掲載日:2012-12-31 12:54:13

【連載記事】手話の残心(山本握微)

手話の残心 山本握微

 その業界では別に何てことない普通、なのだろうけれども、素人の僕から見れば、はへえふうむ、なことが二つほどあったので、その二つ目。

 シンポジウムで、手話通訳が活躍する、の巻。

 知的な僕は、休みを利用して、東京大学内で開催される、極めて高度な芸術学に関するシンポジウムを聴きに行きましたとさ。

 会場は講義室でなくホールで、このために客席用の椅子が多数並べられていました。壁面の中心には演者用のスクリーンやらテーブルやら演台やら。お決まりの構図ですが、それをやや崩すように、端の方で、逆向きの椅子が一つ。そこに座る、スーツを決めた知的な女性。如何なる関係者か? シンポジウムが始まる前、すでに「雑談」していたのでわかりましたが、手話通訳の方でした。
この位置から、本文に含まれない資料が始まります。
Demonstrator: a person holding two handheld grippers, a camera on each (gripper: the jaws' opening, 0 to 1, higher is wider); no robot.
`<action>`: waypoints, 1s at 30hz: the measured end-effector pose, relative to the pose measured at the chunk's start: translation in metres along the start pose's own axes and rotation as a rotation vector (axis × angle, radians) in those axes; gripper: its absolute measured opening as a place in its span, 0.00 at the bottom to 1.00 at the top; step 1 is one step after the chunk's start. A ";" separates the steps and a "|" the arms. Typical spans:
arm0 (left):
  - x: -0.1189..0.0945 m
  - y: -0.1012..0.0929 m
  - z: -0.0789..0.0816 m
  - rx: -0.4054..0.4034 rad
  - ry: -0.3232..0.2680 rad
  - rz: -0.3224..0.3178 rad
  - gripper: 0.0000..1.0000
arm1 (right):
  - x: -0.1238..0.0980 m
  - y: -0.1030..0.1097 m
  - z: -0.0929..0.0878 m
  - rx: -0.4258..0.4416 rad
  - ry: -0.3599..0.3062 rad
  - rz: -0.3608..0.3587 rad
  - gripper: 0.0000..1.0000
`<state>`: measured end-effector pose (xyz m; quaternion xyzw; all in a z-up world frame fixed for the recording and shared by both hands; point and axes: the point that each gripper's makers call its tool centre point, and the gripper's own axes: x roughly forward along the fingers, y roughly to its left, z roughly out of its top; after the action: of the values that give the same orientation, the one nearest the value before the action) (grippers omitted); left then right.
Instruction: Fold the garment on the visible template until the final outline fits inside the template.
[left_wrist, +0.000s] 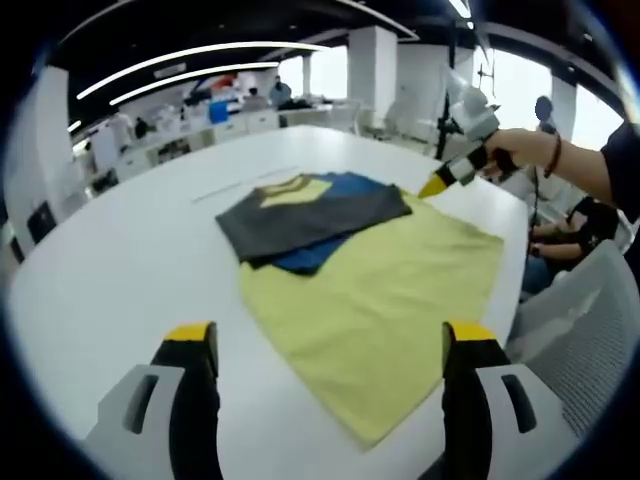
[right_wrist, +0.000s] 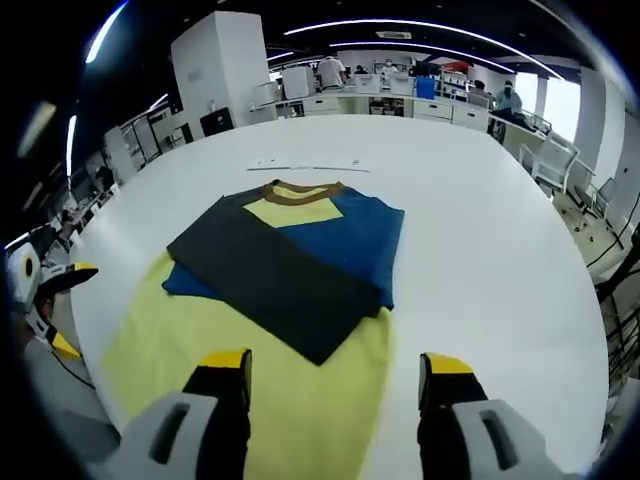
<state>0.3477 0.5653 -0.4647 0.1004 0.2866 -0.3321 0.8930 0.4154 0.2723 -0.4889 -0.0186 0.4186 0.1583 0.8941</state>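
Garment (right_wrist: 290, 270) flat on white table (right_wrist: 480, 250), near its middle. Colour-block tee: yellow lower body, blue upper part, brown collar with yellow chest patch. Dark grey sleeve panel folded diagonally across chest, covering most of blue. Left gripper (left_wrist: 330, 345) above table at yellow hem, jaws spread, nothing held. Right gripper (right_wrist: 335, 375) over hem, jaws apart, empty.

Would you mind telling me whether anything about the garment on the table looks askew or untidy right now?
The shirt is only partly folded: its dark grey panel lies diagonally across the blue and yellow body rather than square to it. Nothing looks spilled or damaged on the white table.
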 end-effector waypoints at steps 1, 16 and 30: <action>-0.001 0.000 -0.001 0.003 0.003 0.002 0.89 | -0.003 0.001 -0.001 -0.007 0.002 0.006 0.71; -0.005 -0.001 -0.015 -0.022 0.041 0.013 0.86 | -0.028 0.027 -0.039 -0.039 0.058 0.099 0.96; -0.009 -0.004 -0.039 -0.174 0.110 0.038 0.74 | -0.039 0.030 -0.081 0.001 0.121 0.109 0.98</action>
<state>0.3221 0.5816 -0.4916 0.0460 0.3609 -0.2832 0.8874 0.3225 0.2772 -0.5090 -0.0050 0.4723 0.2051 0.8572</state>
 「成程……さすが東大、イベント時には手話通訳までいるのか」とその時思いましたが、よく考えれば、百人程度の聴衆のため、会として手話通訳があるのでなく、飽くまで来場していた一人の学生のためにいるようです。

 シンポジウムが始まりました。僕はこの会場で一番頭が悪いにも関わらず最前列に座っていたため、端の方にあった手話通訳の様子はあまり視界には入りませんが、気になってついそっちの方を観てしまいます。

 最初は、「まあ、そういうのもあるわな。ないと困るわな」程度に思っていたのですが、僕自身が難解な議論についていけない中で、これ手話で同時通訳って、ちょっと無理だろう、って気になりました。内容に一切関知せず、聞いたまま音を伝える、だけに徹しようにも、手話ニュースのように話者がゆっくりはっきり喋るわけでもなく。ぼそぼそと高速で放たれる、美学用語やドイツ人名、どう処理されているのやら。
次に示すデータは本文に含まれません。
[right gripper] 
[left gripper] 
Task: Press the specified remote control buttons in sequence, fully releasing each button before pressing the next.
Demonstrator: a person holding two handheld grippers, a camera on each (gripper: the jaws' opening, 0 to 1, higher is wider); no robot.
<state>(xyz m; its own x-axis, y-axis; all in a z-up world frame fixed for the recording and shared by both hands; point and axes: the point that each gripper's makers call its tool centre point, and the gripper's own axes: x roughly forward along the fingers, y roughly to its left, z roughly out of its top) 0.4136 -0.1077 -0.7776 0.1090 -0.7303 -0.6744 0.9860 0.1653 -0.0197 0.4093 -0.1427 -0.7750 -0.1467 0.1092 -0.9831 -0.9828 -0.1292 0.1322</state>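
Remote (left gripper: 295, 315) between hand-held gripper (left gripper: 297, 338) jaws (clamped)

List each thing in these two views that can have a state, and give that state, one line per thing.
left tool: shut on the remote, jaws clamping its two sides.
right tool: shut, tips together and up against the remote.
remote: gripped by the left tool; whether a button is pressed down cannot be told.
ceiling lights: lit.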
 一組目の発表が終わり、休憩もそこそこに二組目の演者が登壇します。その時、手話通訳の人は普通の客席に戻り、同じくスーツを着たもう一人の女性が前の席に座りました。選手交代! そっかー、今日は4時間の長丁場。当然一人でこなせるわけはなし。今日のプログラムを見るに、計4セクション。その度ごとに交代かな。

 と、思いきや! 前方では議論白熱。その瞬間、話の途中に話者がさっと、立ち上がり、すかさずさっきの一人が席に着き、手話通訳を続けます。
 よくわかりませんが、「もう無理!」な瞬間には交代するようです。この、素早い交代は、この日何度も見られました(ファミコンの「キン肉マン」でリングの端で素早く選手交代する様子が想起されました)。

 かくて、壮絶な手話通訳が4時間に渡って繰り広げられました。「では本日はこれにて」と司会がアナウンスして、その言葉を安堵の表情を浮かべ手話訳するのを僕も見届けました。そして、肩の力を抜き、顔も仕事を終えた表情に戻ります(表情も、手話訳の一つなんでしょうか)。

 が、次の瞬間! まるで忘れ物を咄嗟に取りに行ったかのように、両方の手首を同時にくい、と上げる仕草をされました。もう仕事を終えた後の「形だけ整える」ような手話でした。
 これは……今のは「終了」の合図かな? まるで武道の「残心」のよう。それ自体の通訳を終えても、すぐに終わらず、きちんと一定の型を残す。或いはプログラムにおける「end」のよう。わざわざend命令を書かなくてもプログラムが途切れたら勝手に終了するが、きちんと書くのが筋。
 こういう所作に、何だかドキドキしてしまいます(本当にそういう意味だったのかわかりませんが)。

 それにしても。街中で視覚障害者にはよく出会いますが、よく考えれば聴覚障害者には気付かない。その馴染みの無さか、視覚障害者に比べれば全然、と思ってしまう。生活はともかく、学術に関しては文字が読めるのだから。しかし、大学生活の中心たる講義は、聴覚中心。今日のようなイベントだけでなく。あの二人は「大学」の職員なのだろうか。でも通訳は「講義」に対してでなく、「学生」個人につかないとフォローしきれないだろう。或いは、学生個人が通学のために雇っている二人なのだろうか。いやはや。なんちゅう膨大なエネルギーが……。